[Collected data entries]
BEGIN
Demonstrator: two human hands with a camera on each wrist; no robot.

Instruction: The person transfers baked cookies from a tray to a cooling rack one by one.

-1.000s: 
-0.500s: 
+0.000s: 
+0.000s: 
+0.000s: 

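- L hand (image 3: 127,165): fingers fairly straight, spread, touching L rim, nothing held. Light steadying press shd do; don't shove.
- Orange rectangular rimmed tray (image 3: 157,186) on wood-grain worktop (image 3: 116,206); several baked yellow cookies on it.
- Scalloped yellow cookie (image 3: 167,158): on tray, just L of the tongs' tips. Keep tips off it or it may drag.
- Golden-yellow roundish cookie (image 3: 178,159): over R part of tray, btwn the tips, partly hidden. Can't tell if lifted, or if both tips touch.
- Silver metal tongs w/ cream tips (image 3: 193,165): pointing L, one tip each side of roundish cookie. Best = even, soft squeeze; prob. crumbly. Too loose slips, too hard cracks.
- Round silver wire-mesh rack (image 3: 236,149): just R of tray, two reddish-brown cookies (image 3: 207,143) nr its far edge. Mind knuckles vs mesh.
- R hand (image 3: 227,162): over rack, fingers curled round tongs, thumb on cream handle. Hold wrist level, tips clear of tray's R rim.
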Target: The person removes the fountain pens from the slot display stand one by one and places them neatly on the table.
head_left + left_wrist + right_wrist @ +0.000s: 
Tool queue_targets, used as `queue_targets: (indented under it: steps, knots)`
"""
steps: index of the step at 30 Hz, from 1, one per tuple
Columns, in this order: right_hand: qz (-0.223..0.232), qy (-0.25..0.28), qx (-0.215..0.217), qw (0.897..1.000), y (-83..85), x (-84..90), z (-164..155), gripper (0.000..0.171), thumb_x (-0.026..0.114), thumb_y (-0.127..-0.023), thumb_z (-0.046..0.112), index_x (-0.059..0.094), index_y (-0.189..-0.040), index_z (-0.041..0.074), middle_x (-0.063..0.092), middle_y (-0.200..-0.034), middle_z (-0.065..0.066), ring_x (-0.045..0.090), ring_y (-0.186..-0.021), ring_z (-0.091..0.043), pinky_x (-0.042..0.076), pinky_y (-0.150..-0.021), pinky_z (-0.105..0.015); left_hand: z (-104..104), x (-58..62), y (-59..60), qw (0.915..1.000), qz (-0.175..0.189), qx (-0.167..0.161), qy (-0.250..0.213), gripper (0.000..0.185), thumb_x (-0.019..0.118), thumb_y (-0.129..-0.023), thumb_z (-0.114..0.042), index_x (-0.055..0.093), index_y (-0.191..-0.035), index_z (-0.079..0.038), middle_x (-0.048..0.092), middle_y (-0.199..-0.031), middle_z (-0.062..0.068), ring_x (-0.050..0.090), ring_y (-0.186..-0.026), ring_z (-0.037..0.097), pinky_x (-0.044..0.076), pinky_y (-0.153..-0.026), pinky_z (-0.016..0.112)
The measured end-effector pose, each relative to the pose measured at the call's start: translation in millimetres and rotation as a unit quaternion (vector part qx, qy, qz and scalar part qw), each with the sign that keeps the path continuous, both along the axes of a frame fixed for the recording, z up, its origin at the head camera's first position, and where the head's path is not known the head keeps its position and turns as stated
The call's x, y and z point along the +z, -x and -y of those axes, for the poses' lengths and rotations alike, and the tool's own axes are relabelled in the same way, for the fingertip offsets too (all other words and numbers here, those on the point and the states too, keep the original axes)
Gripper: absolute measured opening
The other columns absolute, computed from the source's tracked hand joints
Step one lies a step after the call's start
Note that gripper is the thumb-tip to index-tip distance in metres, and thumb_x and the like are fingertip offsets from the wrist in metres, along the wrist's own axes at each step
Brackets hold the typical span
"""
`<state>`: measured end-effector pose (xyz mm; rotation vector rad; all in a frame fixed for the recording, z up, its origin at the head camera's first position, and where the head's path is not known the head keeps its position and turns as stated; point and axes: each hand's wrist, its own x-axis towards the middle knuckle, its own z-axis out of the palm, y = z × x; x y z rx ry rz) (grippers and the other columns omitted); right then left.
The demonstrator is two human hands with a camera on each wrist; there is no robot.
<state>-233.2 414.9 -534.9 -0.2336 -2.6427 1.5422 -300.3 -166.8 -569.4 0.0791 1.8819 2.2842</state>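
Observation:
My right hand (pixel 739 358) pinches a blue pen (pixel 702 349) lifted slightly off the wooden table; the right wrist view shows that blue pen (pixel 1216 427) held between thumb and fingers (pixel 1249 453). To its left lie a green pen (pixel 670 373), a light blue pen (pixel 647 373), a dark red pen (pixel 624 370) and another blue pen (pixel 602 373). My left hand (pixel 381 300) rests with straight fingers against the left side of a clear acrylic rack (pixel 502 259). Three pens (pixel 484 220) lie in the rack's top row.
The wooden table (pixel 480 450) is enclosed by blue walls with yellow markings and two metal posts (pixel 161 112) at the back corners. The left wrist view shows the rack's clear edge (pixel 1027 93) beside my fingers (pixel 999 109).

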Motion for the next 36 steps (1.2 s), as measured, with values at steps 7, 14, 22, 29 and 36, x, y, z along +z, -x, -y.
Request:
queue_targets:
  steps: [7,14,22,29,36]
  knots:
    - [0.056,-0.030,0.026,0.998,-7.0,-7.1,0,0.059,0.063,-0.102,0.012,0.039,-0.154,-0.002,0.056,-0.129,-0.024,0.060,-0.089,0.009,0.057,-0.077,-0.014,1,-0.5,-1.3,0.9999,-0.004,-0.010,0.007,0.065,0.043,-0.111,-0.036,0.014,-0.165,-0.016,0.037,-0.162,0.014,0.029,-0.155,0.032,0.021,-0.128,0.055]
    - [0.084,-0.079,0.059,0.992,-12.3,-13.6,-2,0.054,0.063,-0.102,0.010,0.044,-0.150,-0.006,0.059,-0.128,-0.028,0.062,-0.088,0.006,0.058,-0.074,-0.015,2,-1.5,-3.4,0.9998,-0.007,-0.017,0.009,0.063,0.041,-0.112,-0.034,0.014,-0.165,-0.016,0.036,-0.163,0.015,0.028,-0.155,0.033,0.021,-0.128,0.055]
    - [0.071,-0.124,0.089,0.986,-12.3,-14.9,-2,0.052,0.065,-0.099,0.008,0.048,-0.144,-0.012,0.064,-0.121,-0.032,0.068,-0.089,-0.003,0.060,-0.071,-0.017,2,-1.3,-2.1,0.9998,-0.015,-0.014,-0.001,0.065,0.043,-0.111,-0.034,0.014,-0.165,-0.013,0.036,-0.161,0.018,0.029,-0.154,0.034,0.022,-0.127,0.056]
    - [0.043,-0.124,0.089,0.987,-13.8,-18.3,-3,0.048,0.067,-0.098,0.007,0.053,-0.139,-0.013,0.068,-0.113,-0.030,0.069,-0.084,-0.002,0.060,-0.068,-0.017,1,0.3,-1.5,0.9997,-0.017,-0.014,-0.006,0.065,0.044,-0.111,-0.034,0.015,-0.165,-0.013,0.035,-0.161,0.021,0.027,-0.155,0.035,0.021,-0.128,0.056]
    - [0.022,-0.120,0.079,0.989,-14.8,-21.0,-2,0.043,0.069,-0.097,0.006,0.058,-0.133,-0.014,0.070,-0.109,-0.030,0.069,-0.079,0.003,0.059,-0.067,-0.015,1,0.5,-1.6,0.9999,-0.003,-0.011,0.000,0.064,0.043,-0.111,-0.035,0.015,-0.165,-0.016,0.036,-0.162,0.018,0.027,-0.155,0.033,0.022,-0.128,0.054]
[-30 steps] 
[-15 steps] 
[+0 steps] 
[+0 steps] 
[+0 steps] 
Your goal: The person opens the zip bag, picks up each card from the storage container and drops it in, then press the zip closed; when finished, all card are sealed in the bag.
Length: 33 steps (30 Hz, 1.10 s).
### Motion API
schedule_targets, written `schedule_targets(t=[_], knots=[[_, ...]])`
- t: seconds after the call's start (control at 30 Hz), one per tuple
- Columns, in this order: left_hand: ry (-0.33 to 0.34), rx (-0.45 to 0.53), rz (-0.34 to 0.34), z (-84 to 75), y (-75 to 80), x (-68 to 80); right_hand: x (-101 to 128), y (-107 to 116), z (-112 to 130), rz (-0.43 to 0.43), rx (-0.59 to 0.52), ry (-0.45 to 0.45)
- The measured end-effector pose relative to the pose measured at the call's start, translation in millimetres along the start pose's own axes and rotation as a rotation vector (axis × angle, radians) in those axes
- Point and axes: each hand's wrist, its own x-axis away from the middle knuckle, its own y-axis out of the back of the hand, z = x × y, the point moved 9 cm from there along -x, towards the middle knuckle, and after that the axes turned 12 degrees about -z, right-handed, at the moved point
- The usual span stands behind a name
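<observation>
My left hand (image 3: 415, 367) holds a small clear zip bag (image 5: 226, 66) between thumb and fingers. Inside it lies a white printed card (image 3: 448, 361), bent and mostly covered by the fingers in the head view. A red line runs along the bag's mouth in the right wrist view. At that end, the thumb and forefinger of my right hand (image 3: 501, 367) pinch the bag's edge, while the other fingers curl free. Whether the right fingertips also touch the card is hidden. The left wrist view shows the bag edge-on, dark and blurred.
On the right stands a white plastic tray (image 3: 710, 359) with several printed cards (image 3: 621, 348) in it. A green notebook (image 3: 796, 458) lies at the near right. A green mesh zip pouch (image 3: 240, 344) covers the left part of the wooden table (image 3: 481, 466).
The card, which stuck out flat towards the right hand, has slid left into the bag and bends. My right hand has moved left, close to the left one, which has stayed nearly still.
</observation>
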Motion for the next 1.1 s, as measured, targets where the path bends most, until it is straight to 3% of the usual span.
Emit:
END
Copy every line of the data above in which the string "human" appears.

- [Exercise output]
Demonstrator: two human hands with a camera on each wrist; no robot.
The demonstrator is two human hands with a camera on each wrist; there is no robot.

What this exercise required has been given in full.